“Planning of Sustainable Cities in View of Green Architecture” Response

Implementing green architecture in cities large and small has a great deal of positive outcomes; even though each city has different needs and various ways of satisfying them, the overall effects remain the same. When people are indifferent and blasé about the environments that they live in, ecological problems will continue to be rampant, but if they feel personally attached to where they live, they will feel encouraged to promote change and make their cities more sustainable for all inhabitants, humans, animals, and plants alike. Thus, green cities can be psychologically beneficial; Huseynov stats that by increasing the number of public spaces, this “increases social interaction and cohesion between citizens” (536). While education is the most powerful force to invoke change, simply being exposed to nature in the form of public parks can lead to increased productivity, efficiency, and cooperation. Besides physical and mental health, economies can also prosper from green cities; using cleaner forms of transportation, heat, and electricity can reduce utility costs in the short-term, and carbon footprints and the effects of the urban heat island in the long-term.

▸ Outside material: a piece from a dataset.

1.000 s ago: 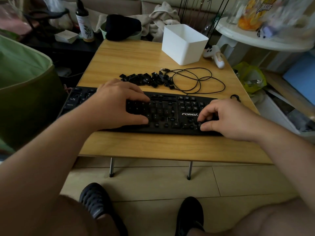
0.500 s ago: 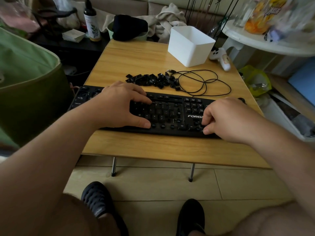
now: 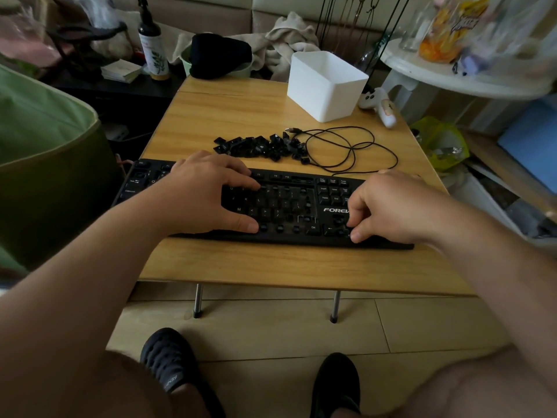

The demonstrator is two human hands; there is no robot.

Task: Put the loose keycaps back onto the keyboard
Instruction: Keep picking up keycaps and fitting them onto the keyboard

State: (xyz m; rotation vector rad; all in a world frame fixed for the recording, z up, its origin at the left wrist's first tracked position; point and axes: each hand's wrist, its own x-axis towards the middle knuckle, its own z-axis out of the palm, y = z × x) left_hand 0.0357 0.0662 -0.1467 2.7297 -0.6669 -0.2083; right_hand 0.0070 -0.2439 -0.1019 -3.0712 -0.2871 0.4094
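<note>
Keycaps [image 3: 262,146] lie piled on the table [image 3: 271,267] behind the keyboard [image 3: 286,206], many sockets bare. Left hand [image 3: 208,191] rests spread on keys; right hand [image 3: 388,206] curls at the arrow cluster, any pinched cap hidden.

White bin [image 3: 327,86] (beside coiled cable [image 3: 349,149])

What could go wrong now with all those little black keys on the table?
1. The loose keycaps lie heaped against the tangled cable; a tug on it might scatter some.
2. The right hand hides the keyboard part it works on, so a cap might seat crooked.
3. The left hand rests on the keys and may hide bare spots.
</note>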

Baku, Azerbaijan, which is the main focus of the article, is surrounded by the Caspian Sea to the east and the Caucasus Mountains to the west, and is almost 100 feet below sea level. Also the structure of the metropolitan area is described as the following, that throughout the twentieth century, “notable development began to take place in a concentric direction…with the Core City at the center, and seven metropolitan rings surrounding it” (536). Given that it has about two million people, Baku is in a very unlucky location meteorologically and geographically, and so it is in desperate need of green architecture, arguably even more so than we do in New York.

While green architecture may be expensive and involve great changes aesthetically and physically to the landscape, whether in the form of solar panels, green roofs, or even wind turbines, Huseynov correctly mentions that “instead of introducing external forms and transforming the site to accommodates those forms, these are ‘found’ and evolved out of systems already there” (540) and should “explore how systems have evolved and performed over time, questioning how and why the landscape arrived at its present state, in addition to registering what is already there” (540). Cities are all unique in terms of their history, climate, and demographics, and so there is no umbrella solution. Also, to reiterate, tearing everything down just to implement new architecture, green or not, will be costly and questionable in its effect. We have personally seen this in how the Dinosaur State Park was built around the dinosaur tracks rather than having them excavated and brought to some other museum far away, which was a very smart thing to do, but the same cannot be said for seaside developments around high-risk locations in the Jersey Shore. Nevertheless, taking small steps to increase green architecture will eventually add up in the end. If this has worked in Baku, there should be no reason why it cannot work in larger cities like New York or even greater metropolises like Shanghai or Tokyo; if one city does it, others will take the initiative and hundreds of millions of people will be able to lead more fulfilling lifestyles in more sustainable cities.